# Texture help



## mbryan (Dec 6, 2010)

Need to replicate some of this for some patches. How's this one done?


----------



## mnld (Jun 4, 2013)

Treebark roller, check from Allwall.:thumbsup:


----------



## Sir Mixalot (Jan 6, 2008)

mnld said:


> Treebark roller, check from Allwall.:thumbsup:


Yep, it's done with a roller, a specialty tree bark texture nap and joint compound. :thumbsup:

http://www.all-wall.com/Categories/Drywall-Texture-Rollers/Texture-Roller-Tree-Bark.html


----------



## Sir Mixalot (Jan 6, 2008)

Depending on how big the patches are? You might be able to get away with just using a 1" or 1.5" nap.


----------



## mbryan (Dec 6, 2010)

Thanks guys!


----------



## Calidecks (Nov 19, 2011)

Hungarian slab texture :laughing:


----------



## SuperiorHIP (Aug 15, 2010)

Damn, I thought I had seen most textures but I have never come across this one.


----------



## Big Shoe (Jun 16, 2008)

Thick nap roller, thinned out mud. May be a little tough to match on a patch.

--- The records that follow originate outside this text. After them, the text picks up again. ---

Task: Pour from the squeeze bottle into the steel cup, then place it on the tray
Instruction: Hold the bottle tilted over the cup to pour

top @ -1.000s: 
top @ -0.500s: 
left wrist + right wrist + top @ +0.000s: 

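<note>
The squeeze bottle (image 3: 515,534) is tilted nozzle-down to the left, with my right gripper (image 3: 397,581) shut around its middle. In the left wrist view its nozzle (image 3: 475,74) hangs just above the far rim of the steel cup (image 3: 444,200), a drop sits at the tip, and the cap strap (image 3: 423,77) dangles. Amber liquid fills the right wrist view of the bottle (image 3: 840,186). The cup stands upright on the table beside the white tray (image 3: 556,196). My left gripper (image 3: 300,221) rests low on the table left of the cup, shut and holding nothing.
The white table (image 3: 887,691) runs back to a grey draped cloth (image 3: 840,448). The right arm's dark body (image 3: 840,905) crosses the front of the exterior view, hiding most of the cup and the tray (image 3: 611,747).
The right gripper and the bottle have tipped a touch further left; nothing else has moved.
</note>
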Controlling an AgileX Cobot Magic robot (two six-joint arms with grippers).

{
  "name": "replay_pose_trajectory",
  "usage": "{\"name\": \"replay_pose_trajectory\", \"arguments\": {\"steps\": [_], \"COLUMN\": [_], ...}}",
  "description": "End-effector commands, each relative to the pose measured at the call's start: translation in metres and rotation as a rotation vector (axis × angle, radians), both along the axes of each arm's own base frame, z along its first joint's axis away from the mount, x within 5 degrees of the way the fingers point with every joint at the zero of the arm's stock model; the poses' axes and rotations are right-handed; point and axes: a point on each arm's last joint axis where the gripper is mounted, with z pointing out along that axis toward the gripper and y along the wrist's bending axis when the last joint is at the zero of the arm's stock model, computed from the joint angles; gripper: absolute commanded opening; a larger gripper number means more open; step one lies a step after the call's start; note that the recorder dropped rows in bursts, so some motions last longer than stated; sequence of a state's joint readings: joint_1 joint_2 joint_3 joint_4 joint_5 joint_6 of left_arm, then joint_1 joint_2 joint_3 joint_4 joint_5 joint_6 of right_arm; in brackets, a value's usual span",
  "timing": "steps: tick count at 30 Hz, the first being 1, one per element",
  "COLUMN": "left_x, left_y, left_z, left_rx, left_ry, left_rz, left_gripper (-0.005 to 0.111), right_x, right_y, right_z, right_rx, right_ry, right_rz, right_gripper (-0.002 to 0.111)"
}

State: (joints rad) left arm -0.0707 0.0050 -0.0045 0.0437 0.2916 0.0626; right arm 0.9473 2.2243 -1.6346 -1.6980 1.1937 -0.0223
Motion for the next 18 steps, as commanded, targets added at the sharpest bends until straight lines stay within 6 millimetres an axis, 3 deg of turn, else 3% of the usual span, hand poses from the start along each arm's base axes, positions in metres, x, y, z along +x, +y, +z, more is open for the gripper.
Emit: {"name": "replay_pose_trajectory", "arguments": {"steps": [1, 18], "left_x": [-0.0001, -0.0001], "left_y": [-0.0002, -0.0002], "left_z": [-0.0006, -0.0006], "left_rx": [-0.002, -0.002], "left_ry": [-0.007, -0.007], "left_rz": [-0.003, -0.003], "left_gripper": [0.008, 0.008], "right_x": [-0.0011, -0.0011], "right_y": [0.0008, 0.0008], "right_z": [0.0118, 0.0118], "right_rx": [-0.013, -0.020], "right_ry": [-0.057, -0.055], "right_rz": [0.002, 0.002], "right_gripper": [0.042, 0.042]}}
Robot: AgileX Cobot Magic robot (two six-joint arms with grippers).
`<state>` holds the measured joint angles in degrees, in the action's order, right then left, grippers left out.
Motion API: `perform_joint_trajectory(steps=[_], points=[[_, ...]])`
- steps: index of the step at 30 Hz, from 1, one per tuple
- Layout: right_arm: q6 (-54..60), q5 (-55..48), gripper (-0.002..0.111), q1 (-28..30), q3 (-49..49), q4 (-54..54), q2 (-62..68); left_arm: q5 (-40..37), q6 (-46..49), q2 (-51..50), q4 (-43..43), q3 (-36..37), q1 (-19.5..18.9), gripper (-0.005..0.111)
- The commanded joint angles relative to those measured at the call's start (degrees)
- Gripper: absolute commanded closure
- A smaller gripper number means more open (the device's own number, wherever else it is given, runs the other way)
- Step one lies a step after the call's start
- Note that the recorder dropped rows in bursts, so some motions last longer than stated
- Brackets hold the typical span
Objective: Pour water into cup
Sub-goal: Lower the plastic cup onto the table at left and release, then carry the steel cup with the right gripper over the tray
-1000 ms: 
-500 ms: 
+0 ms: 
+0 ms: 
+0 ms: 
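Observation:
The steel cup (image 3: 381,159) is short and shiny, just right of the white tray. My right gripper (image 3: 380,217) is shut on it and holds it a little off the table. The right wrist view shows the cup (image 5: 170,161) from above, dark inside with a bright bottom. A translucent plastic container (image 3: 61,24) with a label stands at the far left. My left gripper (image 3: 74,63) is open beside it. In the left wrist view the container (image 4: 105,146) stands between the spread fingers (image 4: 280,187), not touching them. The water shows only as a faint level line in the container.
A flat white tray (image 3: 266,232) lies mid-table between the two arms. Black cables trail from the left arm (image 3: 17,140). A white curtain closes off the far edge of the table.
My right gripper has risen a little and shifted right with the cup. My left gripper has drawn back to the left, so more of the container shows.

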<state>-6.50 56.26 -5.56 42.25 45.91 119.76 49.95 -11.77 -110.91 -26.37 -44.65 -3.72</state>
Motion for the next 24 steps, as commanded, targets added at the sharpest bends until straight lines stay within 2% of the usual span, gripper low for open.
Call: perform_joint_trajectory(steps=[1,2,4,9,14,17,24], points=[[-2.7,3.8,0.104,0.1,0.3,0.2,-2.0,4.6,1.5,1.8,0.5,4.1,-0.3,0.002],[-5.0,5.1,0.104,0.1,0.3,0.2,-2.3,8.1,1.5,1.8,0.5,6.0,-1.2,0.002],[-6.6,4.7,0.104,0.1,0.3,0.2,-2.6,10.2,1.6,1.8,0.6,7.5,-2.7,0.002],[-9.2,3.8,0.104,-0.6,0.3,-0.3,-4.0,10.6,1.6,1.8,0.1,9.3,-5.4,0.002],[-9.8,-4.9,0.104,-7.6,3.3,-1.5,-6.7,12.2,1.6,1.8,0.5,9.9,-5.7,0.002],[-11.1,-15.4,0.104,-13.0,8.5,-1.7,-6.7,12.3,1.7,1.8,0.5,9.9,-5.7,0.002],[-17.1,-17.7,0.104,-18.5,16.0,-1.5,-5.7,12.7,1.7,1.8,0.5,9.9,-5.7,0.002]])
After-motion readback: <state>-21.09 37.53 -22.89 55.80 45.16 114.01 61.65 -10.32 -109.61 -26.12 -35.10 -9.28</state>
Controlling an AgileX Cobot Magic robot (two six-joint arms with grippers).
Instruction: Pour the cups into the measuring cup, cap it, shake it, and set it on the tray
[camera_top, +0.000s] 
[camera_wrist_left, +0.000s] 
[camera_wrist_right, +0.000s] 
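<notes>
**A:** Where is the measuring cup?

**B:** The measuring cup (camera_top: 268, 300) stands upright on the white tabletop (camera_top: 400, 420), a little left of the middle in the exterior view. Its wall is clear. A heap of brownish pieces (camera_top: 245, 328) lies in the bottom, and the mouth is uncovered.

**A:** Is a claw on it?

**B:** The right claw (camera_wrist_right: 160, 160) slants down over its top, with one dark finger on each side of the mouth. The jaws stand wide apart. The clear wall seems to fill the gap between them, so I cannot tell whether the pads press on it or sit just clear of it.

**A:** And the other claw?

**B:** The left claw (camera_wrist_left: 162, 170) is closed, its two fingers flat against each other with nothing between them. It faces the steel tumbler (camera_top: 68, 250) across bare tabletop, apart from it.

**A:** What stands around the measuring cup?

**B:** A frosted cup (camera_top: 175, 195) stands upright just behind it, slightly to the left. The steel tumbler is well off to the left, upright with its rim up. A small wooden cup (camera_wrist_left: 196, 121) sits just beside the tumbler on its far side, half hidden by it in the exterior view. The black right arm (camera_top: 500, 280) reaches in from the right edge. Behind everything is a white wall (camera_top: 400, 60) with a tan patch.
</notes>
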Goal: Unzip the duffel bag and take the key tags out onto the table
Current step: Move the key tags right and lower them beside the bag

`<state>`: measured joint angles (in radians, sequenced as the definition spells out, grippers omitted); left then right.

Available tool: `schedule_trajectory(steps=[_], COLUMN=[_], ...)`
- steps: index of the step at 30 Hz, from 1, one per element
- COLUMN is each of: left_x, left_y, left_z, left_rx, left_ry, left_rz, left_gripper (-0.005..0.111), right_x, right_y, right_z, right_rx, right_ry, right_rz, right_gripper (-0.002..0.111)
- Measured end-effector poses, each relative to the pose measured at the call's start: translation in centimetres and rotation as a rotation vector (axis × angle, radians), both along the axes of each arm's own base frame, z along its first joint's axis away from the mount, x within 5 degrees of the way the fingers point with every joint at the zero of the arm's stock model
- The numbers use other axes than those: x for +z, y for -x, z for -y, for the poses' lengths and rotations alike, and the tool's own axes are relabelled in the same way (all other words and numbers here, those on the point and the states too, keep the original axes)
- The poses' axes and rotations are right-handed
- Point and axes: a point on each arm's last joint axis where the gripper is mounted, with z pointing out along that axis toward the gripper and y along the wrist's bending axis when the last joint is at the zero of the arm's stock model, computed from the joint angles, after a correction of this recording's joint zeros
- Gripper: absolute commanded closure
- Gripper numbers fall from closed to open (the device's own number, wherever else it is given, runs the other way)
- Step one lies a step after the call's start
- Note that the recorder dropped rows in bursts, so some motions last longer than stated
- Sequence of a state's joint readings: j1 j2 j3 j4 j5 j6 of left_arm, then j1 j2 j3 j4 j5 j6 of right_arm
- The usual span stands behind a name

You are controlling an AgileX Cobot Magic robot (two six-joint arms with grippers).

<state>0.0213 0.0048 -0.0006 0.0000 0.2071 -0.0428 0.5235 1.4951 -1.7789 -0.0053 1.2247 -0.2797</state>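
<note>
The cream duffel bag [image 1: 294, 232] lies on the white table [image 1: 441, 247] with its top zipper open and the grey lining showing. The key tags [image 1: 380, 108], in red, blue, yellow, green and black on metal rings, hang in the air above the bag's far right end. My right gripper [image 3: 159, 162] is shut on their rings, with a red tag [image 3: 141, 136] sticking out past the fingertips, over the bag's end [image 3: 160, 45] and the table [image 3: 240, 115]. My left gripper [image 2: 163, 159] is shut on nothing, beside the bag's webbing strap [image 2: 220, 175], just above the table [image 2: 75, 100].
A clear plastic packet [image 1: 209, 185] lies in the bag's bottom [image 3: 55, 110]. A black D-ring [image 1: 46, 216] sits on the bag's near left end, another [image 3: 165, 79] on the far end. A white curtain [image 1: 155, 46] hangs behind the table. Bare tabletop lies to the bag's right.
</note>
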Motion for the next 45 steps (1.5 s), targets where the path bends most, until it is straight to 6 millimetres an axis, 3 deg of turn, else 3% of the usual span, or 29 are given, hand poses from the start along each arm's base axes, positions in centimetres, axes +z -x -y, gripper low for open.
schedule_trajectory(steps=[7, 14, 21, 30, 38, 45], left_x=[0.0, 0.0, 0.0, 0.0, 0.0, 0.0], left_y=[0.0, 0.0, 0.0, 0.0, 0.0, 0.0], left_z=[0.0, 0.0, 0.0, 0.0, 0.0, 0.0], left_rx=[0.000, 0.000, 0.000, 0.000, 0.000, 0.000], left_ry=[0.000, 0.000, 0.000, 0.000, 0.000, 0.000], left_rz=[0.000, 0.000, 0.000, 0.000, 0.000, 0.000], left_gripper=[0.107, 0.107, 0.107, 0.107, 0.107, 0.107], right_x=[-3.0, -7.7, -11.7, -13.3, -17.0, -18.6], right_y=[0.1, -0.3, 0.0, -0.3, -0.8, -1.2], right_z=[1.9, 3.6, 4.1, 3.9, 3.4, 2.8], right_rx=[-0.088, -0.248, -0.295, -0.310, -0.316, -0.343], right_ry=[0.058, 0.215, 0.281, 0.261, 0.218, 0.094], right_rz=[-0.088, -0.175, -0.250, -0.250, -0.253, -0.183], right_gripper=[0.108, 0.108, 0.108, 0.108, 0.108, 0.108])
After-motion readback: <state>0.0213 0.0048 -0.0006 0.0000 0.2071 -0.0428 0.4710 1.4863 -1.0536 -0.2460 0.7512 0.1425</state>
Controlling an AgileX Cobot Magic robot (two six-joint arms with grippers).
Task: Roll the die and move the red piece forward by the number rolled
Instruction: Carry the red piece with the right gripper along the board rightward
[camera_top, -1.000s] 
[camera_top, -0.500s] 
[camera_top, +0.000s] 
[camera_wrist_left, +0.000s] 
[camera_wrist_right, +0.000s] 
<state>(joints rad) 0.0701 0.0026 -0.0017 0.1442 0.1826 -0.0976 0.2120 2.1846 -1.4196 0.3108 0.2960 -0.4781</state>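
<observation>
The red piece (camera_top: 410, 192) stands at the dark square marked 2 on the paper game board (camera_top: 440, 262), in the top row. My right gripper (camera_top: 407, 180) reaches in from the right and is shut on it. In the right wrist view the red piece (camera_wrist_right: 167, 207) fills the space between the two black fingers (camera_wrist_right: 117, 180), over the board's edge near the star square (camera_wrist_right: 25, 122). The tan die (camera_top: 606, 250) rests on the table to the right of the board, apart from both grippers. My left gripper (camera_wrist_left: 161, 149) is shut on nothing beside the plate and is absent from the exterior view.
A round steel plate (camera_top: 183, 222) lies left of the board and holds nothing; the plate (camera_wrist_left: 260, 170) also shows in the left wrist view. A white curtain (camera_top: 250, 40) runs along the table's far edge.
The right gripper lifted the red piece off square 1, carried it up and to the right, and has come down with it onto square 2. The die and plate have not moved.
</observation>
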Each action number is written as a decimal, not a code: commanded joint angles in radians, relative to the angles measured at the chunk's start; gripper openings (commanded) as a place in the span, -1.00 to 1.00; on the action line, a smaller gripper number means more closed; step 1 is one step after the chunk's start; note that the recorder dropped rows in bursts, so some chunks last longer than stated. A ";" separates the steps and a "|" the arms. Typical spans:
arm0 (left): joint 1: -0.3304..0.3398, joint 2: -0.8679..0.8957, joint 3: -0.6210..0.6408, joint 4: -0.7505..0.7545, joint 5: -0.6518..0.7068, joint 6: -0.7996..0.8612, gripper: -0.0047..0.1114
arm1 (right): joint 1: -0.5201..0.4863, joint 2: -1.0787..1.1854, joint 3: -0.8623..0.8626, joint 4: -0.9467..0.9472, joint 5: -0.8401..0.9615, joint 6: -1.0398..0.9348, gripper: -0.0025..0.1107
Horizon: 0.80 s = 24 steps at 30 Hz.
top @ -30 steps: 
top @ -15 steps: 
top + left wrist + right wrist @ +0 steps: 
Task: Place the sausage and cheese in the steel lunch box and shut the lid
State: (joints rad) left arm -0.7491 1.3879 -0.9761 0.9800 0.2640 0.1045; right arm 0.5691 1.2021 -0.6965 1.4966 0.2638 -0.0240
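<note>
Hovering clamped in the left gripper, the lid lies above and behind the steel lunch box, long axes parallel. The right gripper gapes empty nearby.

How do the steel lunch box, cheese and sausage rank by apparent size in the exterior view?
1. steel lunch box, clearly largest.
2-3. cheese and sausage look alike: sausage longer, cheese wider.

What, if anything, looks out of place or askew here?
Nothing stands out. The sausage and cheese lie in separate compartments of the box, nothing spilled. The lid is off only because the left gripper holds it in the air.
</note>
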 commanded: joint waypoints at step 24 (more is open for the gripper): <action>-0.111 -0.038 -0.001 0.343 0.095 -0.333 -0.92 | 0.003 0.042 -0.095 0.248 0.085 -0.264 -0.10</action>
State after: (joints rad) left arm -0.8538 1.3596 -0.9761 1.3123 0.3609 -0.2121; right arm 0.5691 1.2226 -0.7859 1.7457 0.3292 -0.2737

I would suggest a 4'x4' test pc of drywall or plywood to experiment on until you get the proper mix/roller technique down.:thumbsup:

Good luck


----------



## Frankawitz (Jun 17, 2006)

I always used one of those gold colored textured roller skins and I mixed my mud with a half gallon of water to a 5 then I would press on the roller and push the mud:thumbsup:


----------



## mbryan (Dec 6, 2010)

The small patch went ok. The larger patch really started to grow and is about 4*8 right now so I ordered a roller. Thanks guys!


----------